A Price to Be Paid

by Peach_Bitters (peachybitters)



Category: Star Wars - All Media Types, Star Wars Prequel Trilogy
Genre: Canon-Typical Violence, Gen, Jedi, Jedi Archives, Jedi Master Dooku, Jedi Temple (Star Wars), Master & Padawan Relationship(s), One Shot, Padawan Qui-Gon Jinn, Sith stuff, The Dark Side of the Force
Language: English
Status: Completed
Published: 2020-06-11
Updated: 2020-06-11
Packaged: 2021-03-03 23:46:41
Rating: Teen And Up Audiences
Warnings: Creator Chose Not To Use Archive Warnings
Chapters: 1
Words: 3,105
Publisher: archiveofourown.org
Story URL: https://archiveofourown.org/works/24654067
Author URL: https://archiveofourown.org/users/peachybitters/pseuds/Peach_Bitters
Summary: Young Qui-Gon learns there's a price to be paid for his curiosity.
Relationships: Dooku & Qui-Gon Jinn
Kudos: 21





	A Price to Be Paid

The two younglings sat watching Qui-Gon with a mixture of apprehension and excitement as he stared into the glowing text of the holo book. Their own books lay on the library table, for the moment forgotten. Hyperspace routes and disputed mining colonies weren't as interesting as ancient battles and the terrors of the Dark Side.

"It was Darth Bane who begun the Rule of Two, " Qui-Gon continued. "Deciding that it was better for the Sith Lords to stay in the shadows rather than attempting to control the Galaxy through brute force and numbers."

"We shouldn't be reading about the Sith," whispered Lexi. "The masters don't like it."

"Go away then, I want to hear," said Gheevan impatiently. He was 11, a year older than Lexi and six months younger than Qui-Gon, whom he looked up to partially for his lightsaber skills and partially for his access to restricted knowledge. "They never tell us anything about the Sith. Qui-Gon's lucky he's got his master's archive access code. My master won't give me his."

Lexi frowned. She wanted to hear too, but didn't want to admit it. It just seemed like someone needed to point out that they were doing something questionable.

"Jedi need to know about their enemies," Qui-Gon pointed out, reasonably. "How can we win if we don't have the knowledge?"

"That's right," said Gheevan eagerly. "Go on then, Qui." 

Qui-Gon looked back down at the book, but before he could find his place, he heard the soft boot steps of someone approaching. All three padawans looked up to see one of the archivists- Master Nona- regarding them sternly.

"What's all this talking?"

"Just a...study group," Qui-Gon offered, though he knew his expression must look guilty.
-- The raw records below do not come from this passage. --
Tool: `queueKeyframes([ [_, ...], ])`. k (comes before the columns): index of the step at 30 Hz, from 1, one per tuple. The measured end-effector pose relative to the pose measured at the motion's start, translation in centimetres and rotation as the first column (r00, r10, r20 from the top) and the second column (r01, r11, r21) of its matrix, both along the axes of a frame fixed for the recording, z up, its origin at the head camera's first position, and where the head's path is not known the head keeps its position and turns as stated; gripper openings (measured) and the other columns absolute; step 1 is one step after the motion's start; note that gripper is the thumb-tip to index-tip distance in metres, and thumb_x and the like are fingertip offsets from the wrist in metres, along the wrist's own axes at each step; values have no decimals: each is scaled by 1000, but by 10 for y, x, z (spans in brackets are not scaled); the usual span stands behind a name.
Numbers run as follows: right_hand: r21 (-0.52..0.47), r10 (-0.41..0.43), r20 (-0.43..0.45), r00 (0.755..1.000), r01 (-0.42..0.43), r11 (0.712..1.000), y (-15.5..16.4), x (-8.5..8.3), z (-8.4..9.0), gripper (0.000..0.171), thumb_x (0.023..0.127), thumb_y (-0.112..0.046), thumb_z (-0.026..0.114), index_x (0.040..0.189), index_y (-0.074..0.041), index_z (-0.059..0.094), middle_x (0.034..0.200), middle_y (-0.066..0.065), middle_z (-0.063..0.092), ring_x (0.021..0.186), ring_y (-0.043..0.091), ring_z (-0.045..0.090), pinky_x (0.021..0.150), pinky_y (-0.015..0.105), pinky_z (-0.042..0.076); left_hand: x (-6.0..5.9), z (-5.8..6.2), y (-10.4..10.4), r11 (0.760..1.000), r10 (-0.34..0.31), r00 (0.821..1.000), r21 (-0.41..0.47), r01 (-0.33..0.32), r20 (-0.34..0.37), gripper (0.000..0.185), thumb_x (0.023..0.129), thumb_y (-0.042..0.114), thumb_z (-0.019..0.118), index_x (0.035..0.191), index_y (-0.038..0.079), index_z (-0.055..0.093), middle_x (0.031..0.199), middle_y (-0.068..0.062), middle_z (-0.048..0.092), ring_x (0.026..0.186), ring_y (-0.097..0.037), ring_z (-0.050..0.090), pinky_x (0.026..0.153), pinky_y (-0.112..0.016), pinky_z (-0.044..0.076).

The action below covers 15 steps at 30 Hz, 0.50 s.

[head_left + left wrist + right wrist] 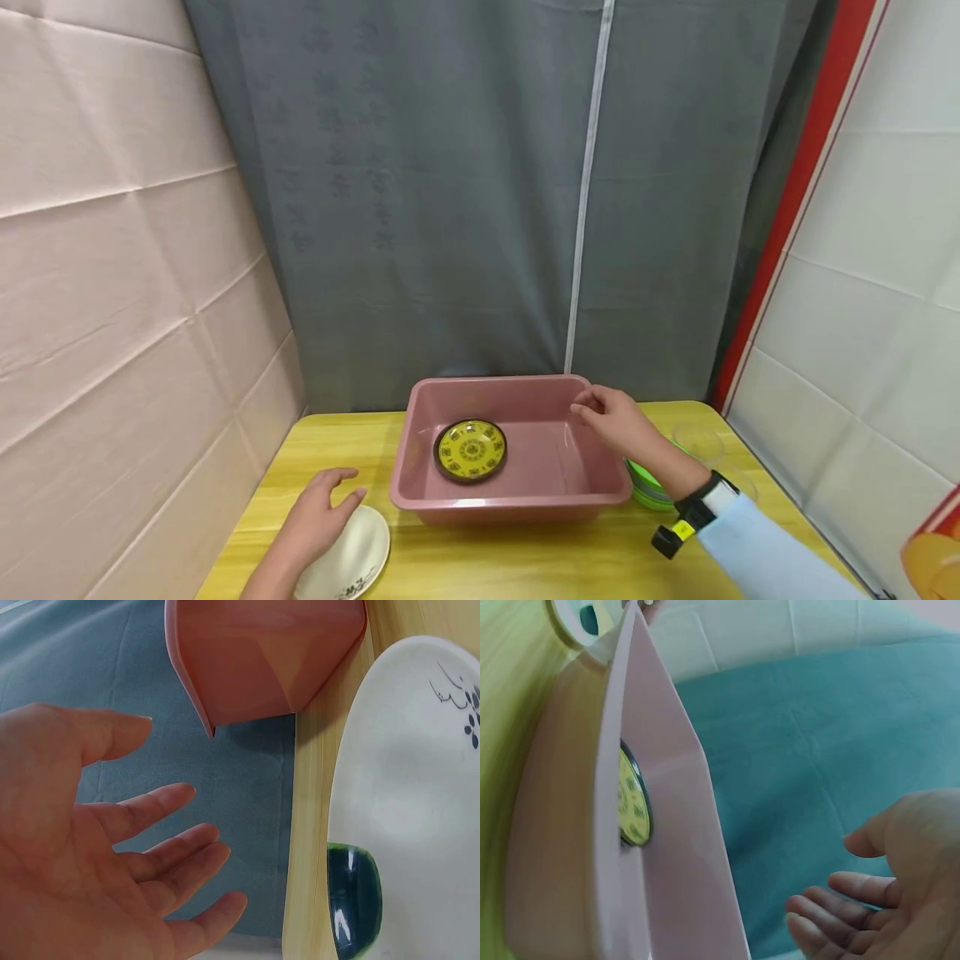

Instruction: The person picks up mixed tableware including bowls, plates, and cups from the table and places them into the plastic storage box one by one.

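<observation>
While the left hand hovers spread over the white plate at 7 o'clock on the table, a careless press could tip it off the near edge. Beyond, at 1 o'clock, the right hand hangs loosely curled, holding nothing, above the pink tub. Only the left wrist view shows a dark green piece on that plate.
</observation>
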State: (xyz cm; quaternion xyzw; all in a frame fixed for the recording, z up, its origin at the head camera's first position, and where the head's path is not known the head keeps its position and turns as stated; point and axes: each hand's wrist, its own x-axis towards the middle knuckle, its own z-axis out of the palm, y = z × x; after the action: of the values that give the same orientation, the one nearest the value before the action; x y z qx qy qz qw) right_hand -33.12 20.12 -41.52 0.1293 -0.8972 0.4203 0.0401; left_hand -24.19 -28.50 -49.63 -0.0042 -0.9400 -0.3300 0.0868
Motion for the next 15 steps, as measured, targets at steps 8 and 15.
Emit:
queueKeyframes([
  [8, 29, -95, -83, 992, 97, 995, 33, 33, -10, 30, 110, -31, 71, 128, -7, 73, 111, 5, 75, 103, 24, 69, 86, 39, 59, 2, 0, -6, 1000, -2, 1000, 1, 2, 4, 49, 109, 30, 72, 145, -3, 65, 150, -28, 60, 141, -52, 55, 115, -67, 45],
  [15, 38, -141, -121, 983, 146, 989, 54, 50, -29, 29, 109, -25, 74, 130, -6, 72, 118, 7, 76, 106, 26, 71, 90, 41, 61, 3, 1, -8, 1000, -23, 1000, -5, 23, -13, 48, 109, 28, 73, 144, -4, 66, 149, -28, 61, 141, -52, 56, 116, -67, 44],
])
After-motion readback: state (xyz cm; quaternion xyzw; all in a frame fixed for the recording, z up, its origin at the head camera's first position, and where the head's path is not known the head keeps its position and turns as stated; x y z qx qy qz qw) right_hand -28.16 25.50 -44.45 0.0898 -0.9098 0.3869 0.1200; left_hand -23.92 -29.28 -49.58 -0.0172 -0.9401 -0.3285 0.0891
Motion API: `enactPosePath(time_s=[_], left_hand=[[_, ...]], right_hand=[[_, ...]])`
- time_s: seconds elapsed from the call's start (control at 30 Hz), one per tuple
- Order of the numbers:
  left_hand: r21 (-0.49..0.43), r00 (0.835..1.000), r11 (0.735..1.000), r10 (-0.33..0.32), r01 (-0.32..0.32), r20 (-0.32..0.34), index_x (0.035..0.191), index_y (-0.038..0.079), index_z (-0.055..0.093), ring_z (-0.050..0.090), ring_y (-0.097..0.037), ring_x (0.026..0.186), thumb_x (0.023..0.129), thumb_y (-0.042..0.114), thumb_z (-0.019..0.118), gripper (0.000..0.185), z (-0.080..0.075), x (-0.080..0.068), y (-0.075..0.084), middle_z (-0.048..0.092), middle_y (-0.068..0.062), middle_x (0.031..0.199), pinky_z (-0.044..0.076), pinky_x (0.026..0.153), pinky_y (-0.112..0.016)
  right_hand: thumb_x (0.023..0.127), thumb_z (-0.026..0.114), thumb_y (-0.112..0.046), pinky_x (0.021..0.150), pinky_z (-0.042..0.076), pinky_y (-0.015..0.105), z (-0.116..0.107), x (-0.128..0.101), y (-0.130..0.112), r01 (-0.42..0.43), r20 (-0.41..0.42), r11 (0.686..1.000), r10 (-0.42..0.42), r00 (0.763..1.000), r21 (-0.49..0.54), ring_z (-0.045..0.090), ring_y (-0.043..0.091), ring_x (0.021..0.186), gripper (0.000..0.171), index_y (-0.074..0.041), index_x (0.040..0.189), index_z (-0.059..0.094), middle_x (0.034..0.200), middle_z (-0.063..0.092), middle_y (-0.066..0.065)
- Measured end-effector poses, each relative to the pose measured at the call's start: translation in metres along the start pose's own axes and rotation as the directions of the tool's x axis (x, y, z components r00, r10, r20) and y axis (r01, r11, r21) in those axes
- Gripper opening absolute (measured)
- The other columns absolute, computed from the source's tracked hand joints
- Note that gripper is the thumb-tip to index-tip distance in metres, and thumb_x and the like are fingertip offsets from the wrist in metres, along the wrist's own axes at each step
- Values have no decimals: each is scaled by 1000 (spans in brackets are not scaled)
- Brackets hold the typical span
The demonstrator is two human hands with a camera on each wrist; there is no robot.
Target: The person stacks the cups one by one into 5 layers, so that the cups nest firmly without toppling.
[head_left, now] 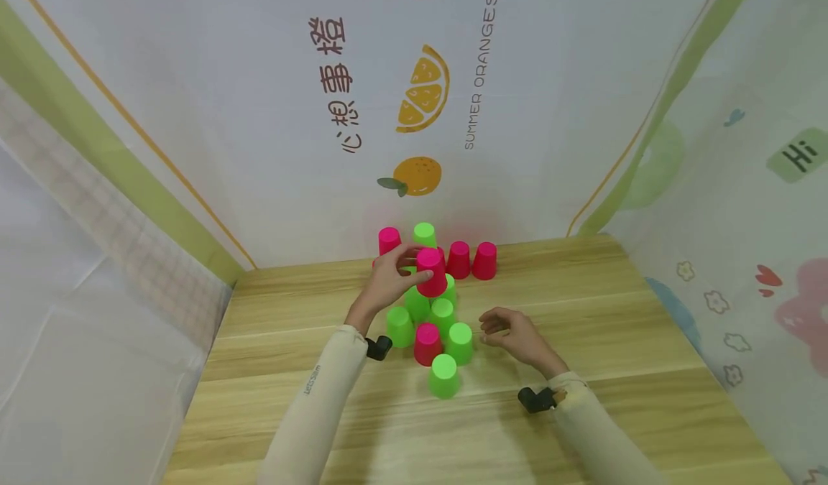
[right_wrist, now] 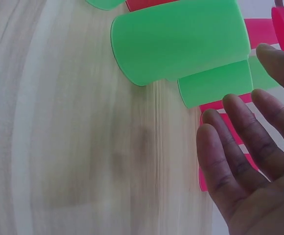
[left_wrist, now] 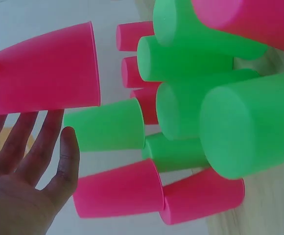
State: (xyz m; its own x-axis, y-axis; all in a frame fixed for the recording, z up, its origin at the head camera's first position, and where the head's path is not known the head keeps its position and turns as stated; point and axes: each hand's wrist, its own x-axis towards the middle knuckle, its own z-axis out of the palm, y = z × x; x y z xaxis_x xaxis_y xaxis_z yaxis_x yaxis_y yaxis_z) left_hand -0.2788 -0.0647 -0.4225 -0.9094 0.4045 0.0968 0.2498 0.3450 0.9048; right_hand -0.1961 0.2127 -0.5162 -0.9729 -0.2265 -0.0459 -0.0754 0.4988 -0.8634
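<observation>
While nearest the front edge of the wooden table [head_left: 582, 427], bare planks lie wide on both sides of the forearms. Right hand [head_left: 514, 335]: fingers loosely apart, holding nothing, just beside the green cups [head_left: 443, 375]. Left hand [head_left: 391, 278]: fingers curled around 1 pink cup [head_left: 431, 271], raised over the stack's far part. Farther back, pink cups [head_left: 472, 260] near the printed backdrop [head_left: 414, 97].

A pink plastic cup [head_left: 431, 271], upside down and slightly tilted, sits at the centre of the frame, raised above a cluster of upturned green cups [head_left: 443, 315]. One pink cup [head_left: 427, 343] stands among the green ones, just below centre on the wooden table [head_left: 647, 341].
</observation>
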Motion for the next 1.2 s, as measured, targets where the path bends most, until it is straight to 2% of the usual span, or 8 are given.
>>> enactPosePath(time_s=[0.47,0.83,1.0,1.2], left_hand=[[19,1000,1000,-8,8,2,140,18,53,60,-33,129,92,27,73,53,22,29,15,60,-8,139,57,101,-43],[42,1000,999,-17,16,2,140,13,51,57,-36,131,93,23,71,52,35,49,19,58,-12,140,55,104,-43],[76,999,997,-17,19,-31,138,13,53,59,-34,129,93,22,70,49,42,61,17,59,-12,139,55,105,-42],[79,995,995,-62,68,-79,141,11,50,59,-33,130,94,22,70,52,50,72,15,59,-14,139,54,107,-42]], right_hand=[[89,73,-8,83,57,27,0,-1,5,-7,0,1000,7,1000,27,69,24,100,33,3,119,65,109,71,19],[89,73,-8,83,58,28,1,0,11,7,-6,999,-7,1000,37,69,23,99,32,2,118,65,109,72,18],[89,72,-8,83,59,29,1,-2,10,18,-7,999,-17,1000,34,70,23,99,31,3,118,65,109,71,20],[90,72,-7,83,58,28,1,-4,7,5,-12,1000,-5,1000,31,70,25,100,32,4,119,64,110,71,20]])
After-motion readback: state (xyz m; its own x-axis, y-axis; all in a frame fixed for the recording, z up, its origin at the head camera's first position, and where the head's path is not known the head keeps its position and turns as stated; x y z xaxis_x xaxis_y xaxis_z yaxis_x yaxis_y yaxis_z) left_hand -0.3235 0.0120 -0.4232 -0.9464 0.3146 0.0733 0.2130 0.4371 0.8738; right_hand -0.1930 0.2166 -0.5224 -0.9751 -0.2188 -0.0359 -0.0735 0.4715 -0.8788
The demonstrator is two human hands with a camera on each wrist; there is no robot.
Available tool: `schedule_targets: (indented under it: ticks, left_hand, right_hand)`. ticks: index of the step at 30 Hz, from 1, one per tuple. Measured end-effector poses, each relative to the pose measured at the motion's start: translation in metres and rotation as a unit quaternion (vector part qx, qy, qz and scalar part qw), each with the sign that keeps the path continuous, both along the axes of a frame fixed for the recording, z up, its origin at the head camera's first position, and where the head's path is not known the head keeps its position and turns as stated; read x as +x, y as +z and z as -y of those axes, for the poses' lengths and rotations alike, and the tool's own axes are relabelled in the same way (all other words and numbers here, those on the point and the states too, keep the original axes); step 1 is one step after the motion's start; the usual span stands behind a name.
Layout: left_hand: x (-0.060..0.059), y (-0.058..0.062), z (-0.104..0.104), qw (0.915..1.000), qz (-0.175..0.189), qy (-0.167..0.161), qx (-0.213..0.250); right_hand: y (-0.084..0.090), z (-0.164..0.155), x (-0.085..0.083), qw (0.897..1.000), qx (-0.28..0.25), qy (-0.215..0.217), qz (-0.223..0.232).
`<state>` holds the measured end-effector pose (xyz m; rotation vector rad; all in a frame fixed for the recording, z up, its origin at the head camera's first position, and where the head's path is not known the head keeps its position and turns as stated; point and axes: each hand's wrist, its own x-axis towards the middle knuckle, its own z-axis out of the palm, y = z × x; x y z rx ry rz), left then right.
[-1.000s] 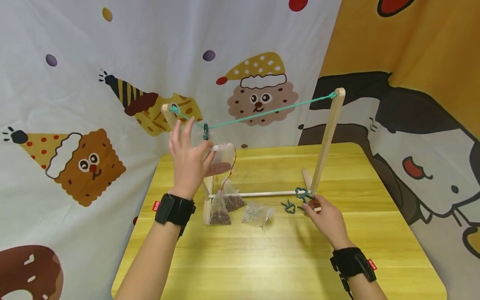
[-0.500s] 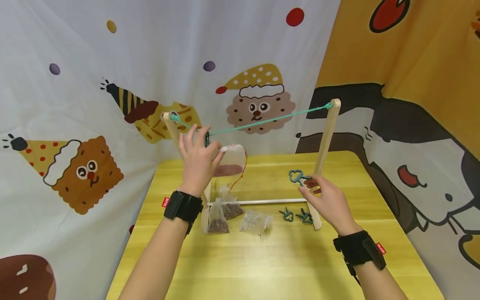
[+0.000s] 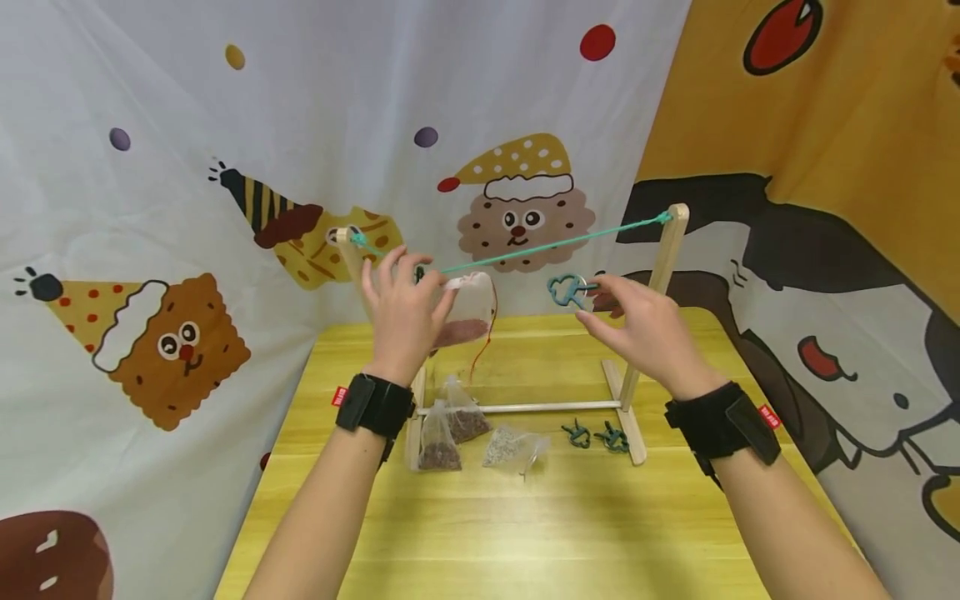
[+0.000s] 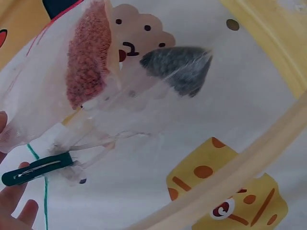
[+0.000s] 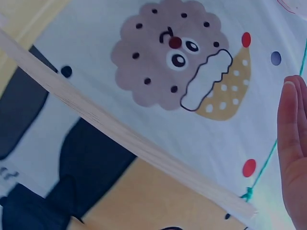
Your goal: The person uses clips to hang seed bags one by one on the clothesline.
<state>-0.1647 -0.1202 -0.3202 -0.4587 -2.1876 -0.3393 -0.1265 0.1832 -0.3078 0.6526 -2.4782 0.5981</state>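
Observation:
My left hand (image 3: 405,317) pinches the gathered white top of a sheer drawstring bag (image 3: 462,321) with reddish granules in its bottom and a red cord hanging down. In the left wrist view, a dark green clip (image 4: 41,167) on the green line holds another sheer bag with dark grey contents (image 4: 177,67). Left-hand fingers (image 4: 26,213) lie close around this clip. My right hand (image 3: 645,329), raised near the right post, pinches a blue-green cloud-shaped clip (image 3: 567,290) between thumb and fingers. The right wrist view shows only part of that hand, with its clip hidden.
The green line (image 3: 555,245) runs between two wooden posts (image 3: 669,250), joined low by a white rod (image 3: 551,407). Two brown-filled sachets (image 3: 438,454) and a pale-filled bag (image 3: 510,448) sit on the table (image 3: 525,533). Two clips (image 3: 577,434) lie near the right foot.
My right hand has lifted the cloud-shaped clip off the table, up and leftward towards the line. My left hand, with the reddish bag, has shifted right and closer to the clip on the line.

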Motion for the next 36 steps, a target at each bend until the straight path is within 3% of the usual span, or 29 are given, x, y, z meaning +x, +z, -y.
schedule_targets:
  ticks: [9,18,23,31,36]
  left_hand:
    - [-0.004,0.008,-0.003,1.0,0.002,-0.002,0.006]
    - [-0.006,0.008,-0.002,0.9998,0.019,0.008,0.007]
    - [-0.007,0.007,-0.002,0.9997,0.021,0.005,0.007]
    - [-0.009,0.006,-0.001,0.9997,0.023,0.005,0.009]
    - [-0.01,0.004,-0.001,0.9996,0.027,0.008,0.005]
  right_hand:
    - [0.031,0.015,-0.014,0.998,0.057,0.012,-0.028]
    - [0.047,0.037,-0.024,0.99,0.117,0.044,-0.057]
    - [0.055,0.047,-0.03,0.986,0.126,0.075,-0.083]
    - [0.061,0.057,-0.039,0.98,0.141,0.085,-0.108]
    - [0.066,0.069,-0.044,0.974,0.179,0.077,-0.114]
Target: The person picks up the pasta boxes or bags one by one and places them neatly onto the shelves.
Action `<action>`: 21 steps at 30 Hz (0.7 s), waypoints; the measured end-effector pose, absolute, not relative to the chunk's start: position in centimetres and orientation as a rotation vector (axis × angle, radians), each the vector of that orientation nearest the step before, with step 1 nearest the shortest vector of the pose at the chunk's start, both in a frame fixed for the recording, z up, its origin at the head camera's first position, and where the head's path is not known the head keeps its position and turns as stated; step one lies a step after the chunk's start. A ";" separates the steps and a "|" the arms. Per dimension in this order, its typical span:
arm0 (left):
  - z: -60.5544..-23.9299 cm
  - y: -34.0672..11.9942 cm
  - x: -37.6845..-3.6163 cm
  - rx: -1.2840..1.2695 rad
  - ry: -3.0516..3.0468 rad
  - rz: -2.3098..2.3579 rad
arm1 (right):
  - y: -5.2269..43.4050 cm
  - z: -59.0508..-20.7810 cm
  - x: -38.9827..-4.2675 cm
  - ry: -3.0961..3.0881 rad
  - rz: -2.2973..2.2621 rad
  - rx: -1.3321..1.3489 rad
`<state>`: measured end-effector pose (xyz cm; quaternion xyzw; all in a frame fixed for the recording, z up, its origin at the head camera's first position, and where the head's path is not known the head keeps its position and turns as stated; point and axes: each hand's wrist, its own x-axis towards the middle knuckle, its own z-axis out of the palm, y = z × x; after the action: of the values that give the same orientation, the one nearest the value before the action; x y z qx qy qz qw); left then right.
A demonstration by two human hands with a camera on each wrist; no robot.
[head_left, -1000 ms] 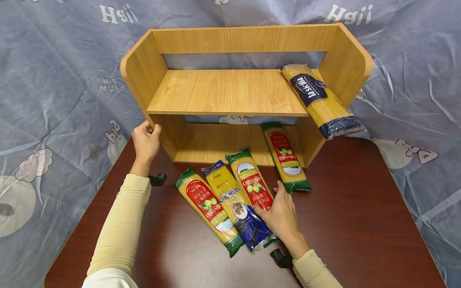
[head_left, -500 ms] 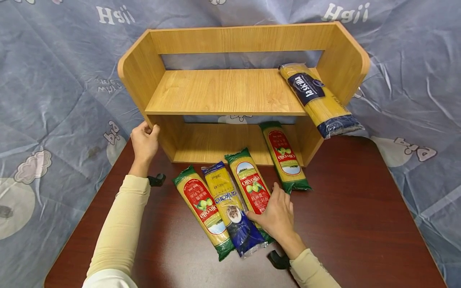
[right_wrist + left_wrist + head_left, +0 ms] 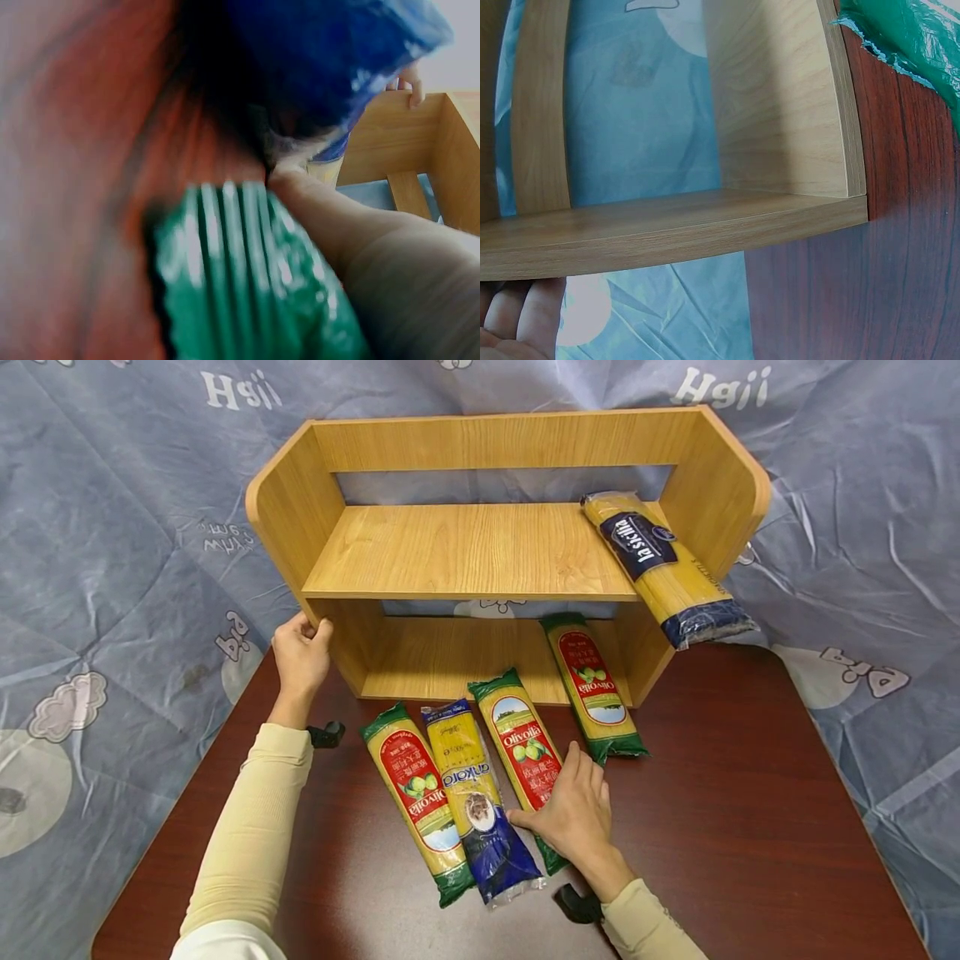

Just because he had access to his master's archive code, it didn't necessarily mean he was supposed to be taking out books on Sith legends from the restricted section. Unless Dooku got the book out himself Qui-Gon knew the archive masters had the right to take the materials away if they didn't find them appropriate, especially when Qui-Gon was sharing them with other students who might not have the same privileges. 

The librarian snatched up the book and studied it, and her frown deepened.

"And you're studying dark side lore and Sith Lords?" The librarian said with a huff. "For what purpose may I ask?"

Qui-Gon didn't answer. Gheevan and Lexi had sheepishly picked up the books they'd been reading previously and pretended to be engrossed.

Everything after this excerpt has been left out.